From: Joerg Roedel <jroedel at suse.de> Hi, here is a collection of fixes for the SEV-ES guest support. They fix simple and more severe issues and are all targeted for v5.13. The most important fixes are the revert of 7024f60d6552 which just doesn't work in any context the #VC handler could run and the fix to forward #PF exceptions caused during emulation. The issue that 7024f60d6552 intended to fix should be fixed correctly with these patches too. Please review and test. Regards, Joerg Joerg Roedel (6): x86/sev-es: Don't return NULL from sev_es_get_ghcb() x86/sev-es: Forward page-faults which happen during emulation x86/sev-es: Use __put_user()/__get_user Revert "x86/sev-es: Handle string port IO to kernel memory properly" x86/sev-es: Fix error message in runtime #VC handler x86/sev-es: Leave NMI-mode before sending signals arch/x86/kernel/sev.c | 76 +++++++++++++++++++++---------------------- 1 file changed, 38 insertions(+), 38 deletions(-) base-commit: 059e5c321a65657877924256ea8ad9c0df257b45 -- 2.31.1
Joerg Roedel
2021-May-12  07:54 UTC
[PATCH 1/6] x86/sev-es: Don't return NULL from sev_es_get_ghcb()
From: Joerg Roedel <jroedel at suse.de>
The sev_es_get_ghcb() is called from several places, but only one of
them checks the return value. The reaction to returning NULL is always
the same: Calling panic() and kill the machine.
Instead of adding checks to all call-places, move the panic() into the
function itself so that it will no longer return NULL.
Fixes: 0786138c78e7 ("x86/sev-es: Add a Runtime #VC Exception
Handler")
Cc: stable at vger.kernel.org # v5.10+
Signed-off-by: Joerg Roedel <jroedel at suse.de>
---
 arch/x86/kernel/sev.c | 25 ++++++++++++-------------
 1 file changed, 12 insertions(+), 13 deletions(-)

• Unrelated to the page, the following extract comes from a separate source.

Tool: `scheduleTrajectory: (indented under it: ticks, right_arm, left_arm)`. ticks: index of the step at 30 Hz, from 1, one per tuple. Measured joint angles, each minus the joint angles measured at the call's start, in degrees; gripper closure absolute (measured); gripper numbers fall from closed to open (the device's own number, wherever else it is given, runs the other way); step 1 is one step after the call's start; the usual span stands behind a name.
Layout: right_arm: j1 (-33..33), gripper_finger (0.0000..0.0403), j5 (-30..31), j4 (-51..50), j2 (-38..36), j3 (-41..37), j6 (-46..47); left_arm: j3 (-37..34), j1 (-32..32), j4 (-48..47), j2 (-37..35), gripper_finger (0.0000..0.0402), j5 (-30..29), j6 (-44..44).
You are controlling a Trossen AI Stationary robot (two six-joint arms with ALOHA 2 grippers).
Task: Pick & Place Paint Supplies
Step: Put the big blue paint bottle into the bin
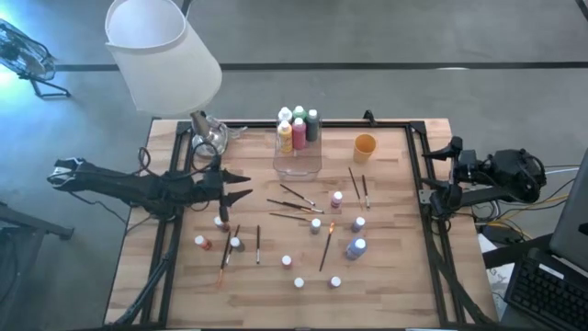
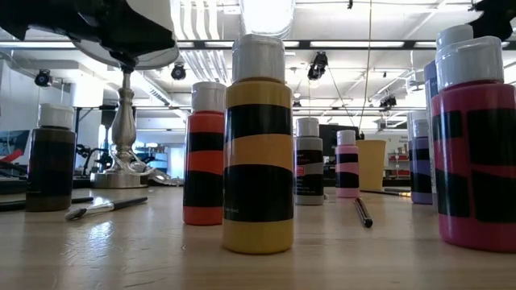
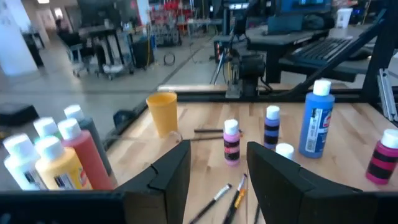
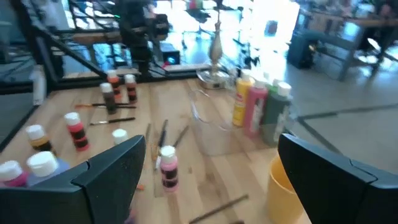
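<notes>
**Mostly scattered: bottles and brushes crowd the middle of the table**

You have the left gripper (image 1: pixel 241 184) reaching in over the table's left side, jaws apart and holding nothing, pointing toward the centre. Just ahead of it lie several paintbrushes (image 1: pixel 296 202) fanned across the middle, with a pink bottle (image 1: pixel 337 199) and a blue bottle (image 1: pixel 356 247) beyond them. More small bottles (image 1: pixel 235 244) and another brush (image 1: pixel 258 245) sit near the front left, right below your left gripper, so that patch is tight.

At the back centre stands the clear plastic box (image 1: pixel 298 158), with five bottles (image 1: pixel 299 127) upright in its far end; its near half is bare. The orange cup (image 1: pixel 365 145) stands alone just right of the box. A lamp (image 1: pixel 162 51) with a white shade rises at the back left corner, close behind the left arm.

Your right gripper (image 1: pixel 453 173) waits beyond the table's right edge, jaws wide apart. The front right corner and the right strip of the table (image 1: pixel 404 276) give you open room.
</notes>
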Motion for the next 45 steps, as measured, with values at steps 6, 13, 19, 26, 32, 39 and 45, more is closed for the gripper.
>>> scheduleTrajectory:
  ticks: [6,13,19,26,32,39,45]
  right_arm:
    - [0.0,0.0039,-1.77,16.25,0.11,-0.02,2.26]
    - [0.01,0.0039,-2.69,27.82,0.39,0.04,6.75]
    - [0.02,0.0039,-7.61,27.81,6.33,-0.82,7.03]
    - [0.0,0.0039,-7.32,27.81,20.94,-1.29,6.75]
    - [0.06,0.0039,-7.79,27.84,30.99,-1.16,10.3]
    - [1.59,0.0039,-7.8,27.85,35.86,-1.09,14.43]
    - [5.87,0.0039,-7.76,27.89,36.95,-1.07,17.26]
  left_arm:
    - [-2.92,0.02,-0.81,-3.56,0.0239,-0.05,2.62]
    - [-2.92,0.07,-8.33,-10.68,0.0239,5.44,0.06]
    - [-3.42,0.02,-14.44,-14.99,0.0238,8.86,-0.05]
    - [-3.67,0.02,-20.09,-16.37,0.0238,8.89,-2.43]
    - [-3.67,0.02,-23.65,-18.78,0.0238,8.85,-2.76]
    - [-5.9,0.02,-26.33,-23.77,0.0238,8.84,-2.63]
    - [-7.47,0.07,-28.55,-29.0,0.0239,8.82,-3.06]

diff --git a/arch/x86/kernel/sev.c b/arch/x86/kernel/sev.c
index 9578c82832aa..c49270c7669e 100644
--- a/arch/x86/kernel/sev.c
+++ b/arch/x86/kernel/sev.c
@@ -203,8 +203,18 @@ static __always_inline struct ghcb *sev_es_get_ghcb(struct
ghcb_state *state)
 	if (unlikely(data->ghcb_active)) {
 		/* GHCB is already in use - save its contents */
 
-		if (unlikely(data->backup_ghcb_active))
-			return NULL;
+		if (unlikely(data->backup_ghcb_active)) {
+			/*
+			 * Backup-GHCB is also already in use. There is no way
+			 * to continue here so just kill the machine. To make
+			 * panic() work, mark GHCBs inactive so that messages
+			 * can be printed out.
+			 */
+			data->ghcb_active        = false;
+			data->backup_ghcb_active = false;
+
+			panic("Unable to handle #VC exception! GHCB and Backup GHCB are already
in use");
+		}
 
 		/* Mark backup_ghcb active before writing to it */
 		data->backup_ghcb_active = true;
@@ -1284,7 +1294,6 @@ static __always_inline bool on_vc_fallback_stack(struct
pt_regs *regs)
  */
 DEFINE_IDTENTRY_VC_SAFE_STACK(exc_vmm_communication)
 {
-	struct sev_es_runtime_data *data = this_cpu_read(runtime_data);
 	irqentry_state_t irq_state;
 	struct ghcb_state state;
 	struct es_em_ctxt ctxt;
@@ -1310,16 +1319,6 @@ DEFINE_IDTENTRY_VC_SAFE_STACK(exc_vmm_communication)
 	 */
 
 	ghcb = sev_es_get_ghcb(&state);
-	if (!ghcb) {
-		/*
-		 * Mark GHCBs inactive so that panic() is able to print the
-		 * message.
-		 */
-		data->ghcb_active        = false;
-		data->backup_ghcb_active = false;
-
-		panic("Unable to handle #VC exception! GHCB and Backup GHCB are already
in use");
-	}
 
 	vc_ghcb_invalidate(ghcb);
 	result = vc_init_em_ctxt(&ctxt, regs, error_code);
-- 
2.31.1
Joerg Roedel
2021-May-12  07:54 UTC
[PATCH 2/6] x86/sev-es: Forward page-faults which happen during emulation
From: Joerg Roedel <jroedel at suse.de>
When emulating guest instructions for MMIO or IOIO accesses the #VC
handler might get a page-fault and will not be able to complete. Forward
the page-fault in this case to the correct handler instead of killing
the machine.
Fixes: 0786138c78e7 ("x86/sev-es: Add a Runtime #VC Exception
Handler")
Cc: stable at vger.kernel.org # v5.10+
Signed-off-by: Joerg Roedel <jroedel at suse.de>
---
 arch/x86/kernel/sev.c | 4 ++++
 1 file changed, 4 insertions(+)
diff --git a/arch/x86/kernel/sev.c b/arch/x86/kernel/sev.c
index c49270c7669e..6530a844eb61 100644
--- a/arch/x86/kernel/sev.c
+++ b/arch/x86/kernel/sev.c
@@ -1265,6 +1265,10 @@ static __always_inline void vc_forward_exception(struct
es_em_ctxt *ctxt)
 	case X86_TRAP_UD:
 		exc_invalid_op(ctxt->regs);
 		break;
+	case X86_TRAP_PF:
+		write_cr2(ctxt->fi.cr2);
+		exc_page_fault(ctxt->regs, error_code);
+		break;
 	case X86_TRAP_AC:
 		exc_alignment_check(ctxt->regs, error_code);
 		break;
-- 
2.31.1
From: Joerg Roedel <jroedel at suse.de>
The put_user() and get_user() functions do checks on the address which is
passed to them. They check whether the address is actually a user-space
address and whether its fine to access it. They also call might_fault()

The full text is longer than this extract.